Beberapa kegiatan dapat digunakan untuk memperkuat subjek saat menghadapi
tekanan, seperti kegiatan mengekspresikan pikiran dan perasaan. Terapis juga akan
membantu subjek agar mendapatkan pemahaman yang lebih baik mengenai situasi dan
berbagai alternatif yang ada serta membantu meningkatkan ketahanan dan harga diri.
Subjek akan didorong untuk mencapai harapanharapannya. Subjek juga dibantu untuk
dapat membuat keputusan dan beradaptasi dengan lingkungan atau situasi-situasi yang
mungkin mengecewakan dan tidak sesuai dengan harapan.
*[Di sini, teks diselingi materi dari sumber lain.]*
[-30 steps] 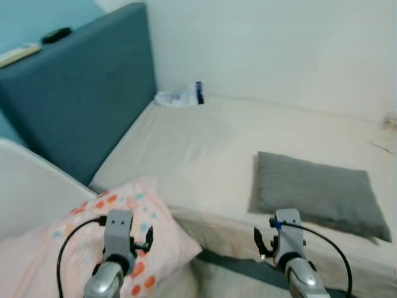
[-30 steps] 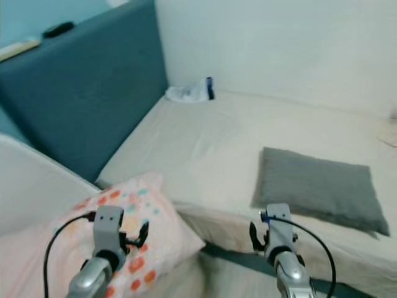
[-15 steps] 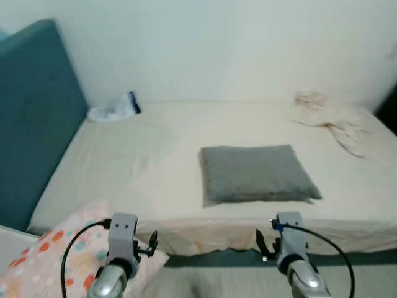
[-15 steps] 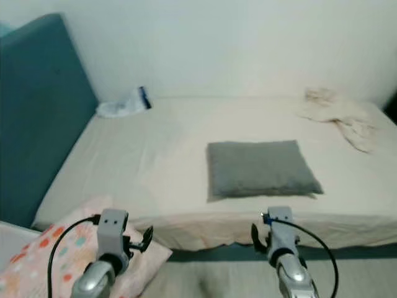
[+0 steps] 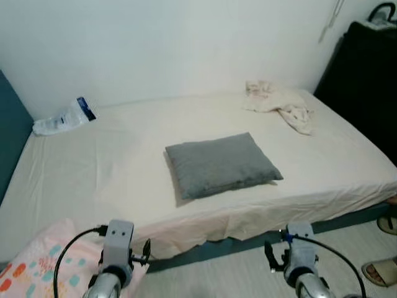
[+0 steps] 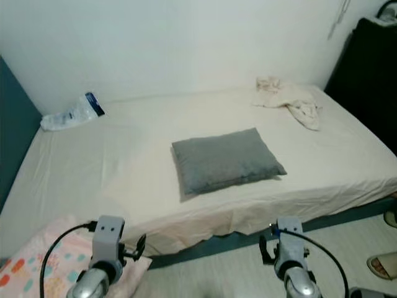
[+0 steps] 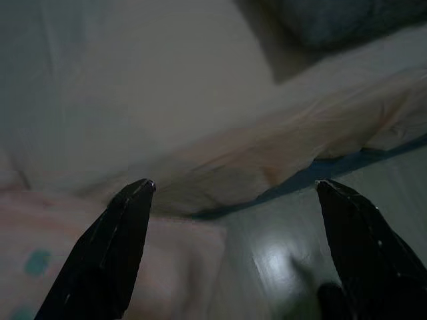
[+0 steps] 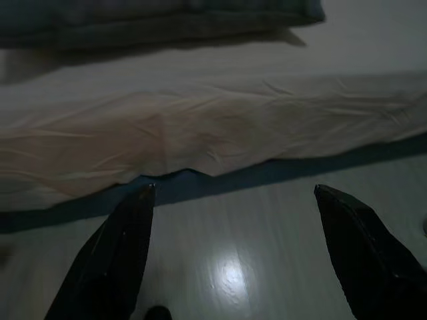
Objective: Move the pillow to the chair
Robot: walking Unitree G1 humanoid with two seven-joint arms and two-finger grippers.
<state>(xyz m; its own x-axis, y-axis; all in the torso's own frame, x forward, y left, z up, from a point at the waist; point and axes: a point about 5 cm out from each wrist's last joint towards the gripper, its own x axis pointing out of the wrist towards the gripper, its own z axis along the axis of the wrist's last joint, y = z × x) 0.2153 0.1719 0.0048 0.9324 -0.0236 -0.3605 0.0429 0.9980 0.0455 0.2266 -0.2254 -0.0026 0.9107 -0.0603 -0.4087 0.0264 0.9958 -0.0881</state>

Sebelum melaksanakan proses
terapi, terapis akan melakukan asesmen mendalam terhadap latar belakang dan perilaku
subjek. Hal ini menunjukkan bahwa hubungan saling percaya antara terapis dan subjek
sangatlah penting. Terapi suportif ini dapat diberikan dalam jangka panjang maupun
jangka pendek. Banyaknya sesi terapi yang dibutuhkan tergantung pada keadaan dan
tingkat permasalahan (Mutiara, 2017).